◆ **Problem details**
Give again, word for word, every line below from the one that has "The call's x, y" through the one that has "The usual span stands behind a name", both included, and no others.

◆ **Source data**

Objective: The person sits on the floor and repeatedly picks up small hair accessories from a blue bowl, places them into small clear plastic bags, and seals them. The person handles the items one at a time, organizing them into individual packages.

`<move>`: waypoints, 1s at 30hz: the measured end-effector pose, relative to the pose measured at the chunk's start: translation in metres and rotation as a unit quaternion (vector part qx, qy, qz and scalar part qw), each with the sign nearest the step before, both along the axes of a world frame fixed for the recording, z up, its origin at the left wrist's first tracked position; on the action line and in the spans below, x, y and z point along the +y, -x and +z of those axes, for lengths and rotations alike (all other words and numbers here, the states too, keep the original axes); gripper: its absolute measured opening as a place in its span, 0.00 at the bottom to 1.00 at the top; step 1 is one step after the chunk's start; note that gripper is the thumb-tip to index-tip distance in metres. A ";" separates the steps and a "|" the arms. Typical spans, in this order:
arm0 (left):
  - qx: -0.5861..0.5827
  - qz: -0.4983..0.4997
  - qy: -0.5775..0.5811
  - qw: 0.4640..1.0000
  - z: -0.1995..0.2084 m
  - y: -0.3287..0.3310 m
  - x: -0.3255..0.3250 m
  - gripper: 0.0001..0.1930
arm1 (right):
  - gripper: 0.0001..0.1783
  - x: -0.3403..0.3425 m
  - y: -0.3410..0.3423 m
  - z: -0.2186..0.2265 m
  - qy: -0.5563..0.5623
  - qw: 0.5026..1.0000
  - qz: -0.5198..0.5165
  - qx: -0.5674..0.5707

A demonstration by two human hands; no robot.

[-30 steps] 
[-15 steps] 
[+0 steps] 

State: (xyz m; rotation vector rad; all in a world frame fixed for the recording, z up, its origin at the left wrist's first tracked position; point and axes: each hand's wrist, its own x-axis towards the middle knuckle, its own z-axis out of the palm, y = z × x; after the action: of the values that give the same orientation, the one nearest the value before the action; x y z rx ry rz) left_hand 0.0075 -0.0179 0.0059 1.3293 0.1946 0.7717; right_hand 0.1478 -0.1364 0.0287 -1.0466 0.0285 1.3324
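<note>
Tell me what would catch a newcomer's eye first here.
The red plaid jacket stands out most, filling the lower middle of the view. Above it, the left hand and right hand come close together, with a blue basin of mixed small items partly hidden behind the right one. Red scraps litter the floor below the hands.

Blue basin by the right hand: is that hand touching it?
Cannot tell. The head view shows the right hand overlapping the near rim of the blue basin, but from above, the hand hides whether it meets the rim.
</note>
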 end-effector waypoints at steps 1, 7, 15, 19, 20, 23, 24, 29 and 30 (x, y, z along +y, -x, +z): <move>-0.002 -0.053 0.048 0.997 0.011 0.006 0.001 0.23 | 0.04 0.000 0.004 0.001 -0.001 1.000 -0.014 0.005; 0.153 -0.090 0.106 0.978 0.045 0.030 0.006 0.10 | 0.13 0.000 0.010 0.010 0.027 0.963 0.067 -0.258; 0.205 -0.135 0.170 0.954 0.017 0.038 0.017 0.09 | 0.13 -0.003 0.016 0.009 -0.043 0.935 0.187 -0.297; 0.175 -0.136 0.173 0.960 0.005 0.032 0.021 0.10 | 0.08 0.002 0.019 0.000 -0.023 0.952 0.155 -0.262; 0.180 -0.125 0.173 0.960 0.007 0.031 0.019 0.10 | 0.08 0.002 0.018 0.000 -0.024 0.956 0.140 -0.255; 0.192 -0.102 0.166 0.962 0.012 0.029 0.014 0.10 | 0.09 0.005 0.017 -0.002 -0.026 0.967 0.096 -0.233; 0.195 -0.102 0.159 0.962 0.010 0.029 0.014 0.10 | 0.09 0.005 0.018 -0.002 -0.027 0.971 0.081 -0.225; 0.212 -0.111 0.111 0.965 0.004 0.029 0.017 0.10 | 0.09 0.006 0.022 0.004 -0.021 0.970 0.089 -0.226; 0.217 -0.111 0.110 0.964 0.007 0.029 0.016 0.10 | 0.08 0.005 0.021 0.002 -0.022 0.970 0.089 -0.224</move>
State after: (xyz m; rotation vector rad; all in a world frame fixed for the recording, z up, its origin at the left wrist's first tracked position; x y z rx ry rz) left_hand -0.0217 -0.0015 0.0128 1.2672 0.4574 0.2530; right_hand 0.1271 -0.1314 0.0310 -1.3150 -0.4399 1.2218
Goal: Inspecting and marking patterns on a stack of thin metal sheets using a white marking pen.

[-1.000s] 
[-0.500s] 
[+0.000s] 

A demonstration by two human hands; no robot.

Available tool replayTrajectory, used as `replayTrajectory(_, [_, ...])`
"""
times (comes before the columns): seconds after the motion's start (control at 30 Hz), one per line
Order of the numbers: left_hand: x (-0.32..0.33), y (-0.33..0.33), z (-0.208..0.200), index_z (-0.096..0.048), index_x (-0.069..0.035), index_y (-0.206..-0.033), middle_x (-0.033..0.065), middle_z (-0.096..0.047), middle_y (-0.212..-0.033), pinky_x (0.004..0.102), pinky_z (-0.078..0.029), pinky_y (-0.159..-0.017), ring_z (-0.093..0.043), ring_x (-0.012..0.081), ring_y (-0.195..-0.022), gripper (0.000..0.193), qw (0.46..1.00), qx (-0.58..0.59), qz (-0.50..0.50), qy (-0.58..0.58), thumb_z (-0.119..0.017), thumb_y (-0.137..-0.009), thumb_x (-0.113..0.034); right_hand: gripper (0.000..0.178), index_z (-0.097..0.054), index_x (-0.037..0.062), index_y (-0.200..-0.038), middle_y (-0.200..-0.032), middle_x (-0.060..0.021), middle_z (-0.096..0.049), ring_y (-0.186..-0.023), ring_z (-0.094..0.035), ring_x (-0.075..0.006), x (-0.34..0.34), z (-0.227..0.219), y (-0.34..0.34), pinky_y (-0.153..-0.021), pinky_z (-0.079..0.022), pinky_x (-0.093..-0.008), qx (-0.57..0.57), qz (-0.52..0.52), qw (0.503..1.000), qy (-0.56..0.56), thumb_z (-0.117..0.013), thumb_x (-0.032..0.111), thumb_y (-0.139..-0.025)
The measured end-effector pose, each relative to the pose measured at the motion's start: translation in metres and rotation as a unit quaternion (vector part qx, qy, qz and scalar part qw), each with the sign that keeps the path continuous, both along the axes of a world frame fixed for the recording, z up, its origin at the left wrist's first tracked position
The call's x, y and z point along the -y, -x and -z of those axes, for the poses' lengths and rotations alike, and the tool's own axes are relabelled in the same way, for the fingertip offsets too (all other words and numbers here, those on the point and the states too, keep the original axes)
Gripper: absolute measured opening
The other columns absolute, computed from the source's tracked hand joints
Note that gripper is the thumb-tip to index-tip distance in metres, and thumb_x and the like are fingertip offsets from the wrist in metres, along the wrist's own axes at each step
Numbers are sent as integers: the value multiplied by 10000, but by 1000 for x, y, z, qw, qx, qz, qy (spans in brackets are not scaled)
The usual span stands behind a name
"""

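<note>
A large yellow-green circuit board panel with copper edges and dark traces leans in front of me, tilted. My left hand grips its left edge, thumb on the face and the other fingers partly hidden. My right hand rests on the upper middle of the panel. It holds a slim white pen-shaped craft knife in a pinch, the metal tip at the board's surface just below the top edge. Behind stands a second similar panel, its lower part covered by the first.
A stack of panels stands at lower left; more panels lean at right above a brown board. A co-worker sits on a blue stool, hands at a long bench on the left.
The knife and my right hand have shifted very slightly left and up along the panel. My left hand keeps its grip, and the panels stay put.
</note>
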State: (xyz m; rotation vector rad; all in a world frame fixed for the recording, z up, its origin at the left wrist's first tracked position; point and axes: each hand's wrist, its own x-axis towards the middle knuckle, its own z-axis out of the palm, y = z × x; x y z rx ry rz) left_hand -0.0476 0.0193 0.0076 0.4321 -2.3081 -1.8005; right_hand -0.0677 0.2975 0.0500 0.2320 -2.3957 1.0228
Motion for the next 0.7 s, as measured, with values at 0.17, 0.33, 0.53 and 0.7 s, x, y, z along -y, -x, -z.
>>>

◆ **Response to the exercise**
The call's x, y and z point along the -y, -x and -z of those axes, for the poses' lengths and rotations alike, and the tool's own axes are relabelled in the same way, for the fingertip offsets too (all other words and numbers here, those on the point and the states too, keep the original axes)
Gripper: absolute measured opening
The other columns absolute, computed from the source's tracked hand joints
Note that gripper is the thumb-tip to index-tip distance in metres, and thumb_x and the like are fingertip offsets from the wrist in metres, along the wrist's own axes at each step
Numbers are sent as integers: the value multiplied by 10000, but by 1000 for x, y, z, qw, qx, qz, qy (spans in brackets are not scaled)
The usual span stands behind a name

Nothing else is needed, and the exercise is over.